**REQUIRED ACTION:** In the listing below, write out exactly each line from the first through the one containing "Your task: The".

**RECORDED INFORMATION:**
*** Block opens ***

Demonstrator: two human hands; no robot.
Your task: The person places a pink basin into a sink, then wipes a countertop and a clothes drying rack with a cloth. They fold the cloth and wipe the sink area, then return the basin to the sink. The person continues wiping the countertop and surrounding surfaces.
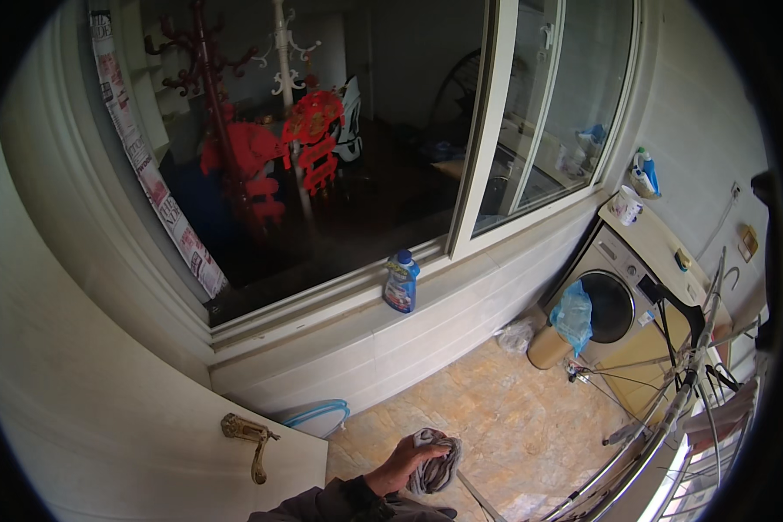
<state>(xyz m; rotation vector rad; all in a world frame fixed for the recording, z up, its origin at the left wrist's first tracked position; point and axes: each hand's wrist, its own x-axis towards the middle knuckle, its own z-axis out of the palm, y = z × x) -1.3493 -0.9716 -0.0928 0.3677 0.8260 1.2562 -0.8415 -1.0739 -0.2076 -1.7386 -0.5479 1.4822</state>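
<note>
My left hand (pixel 395 464) grips a bunched grey and white cloth (pixel 436 466) at the bottom centre, held above the tan stone-patterned floor. The thumb lies across the top of the cloth; the other fingers are mostly hidden. My right hand is out of view. On the sill under the window stands an upright blue plastic bottle (pixel 400 287) with a dark blue cap, apart from my hand. A thin pole (pixel 479 497) slants down from beside the cloth to the lower edge; what it belongs to cannot be made out.
To the left is a white door (pixel 137 391) with an ornate brass handle (pixel 251 444). A front-loading washing machine (pixel 603 293) stands far right, near a tan bin (pixel 548 346) with a blue bag. Metal drying-rack poles and hangers (pixel 685 385) crowd the right side. The window frame (pixel 473 130) borders the sill.
</note>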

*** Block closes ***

**RESPONSE:**
Demonstrator: two human hands; no robot.
Your task: The person places a pink basin into a sink, then wipes a countertop and a clothes drying rack with a cloth. They fold the cloth and wipe the sink area, then return the basin to the sink. The person continues wiping the countertop and surrounding surfaces.

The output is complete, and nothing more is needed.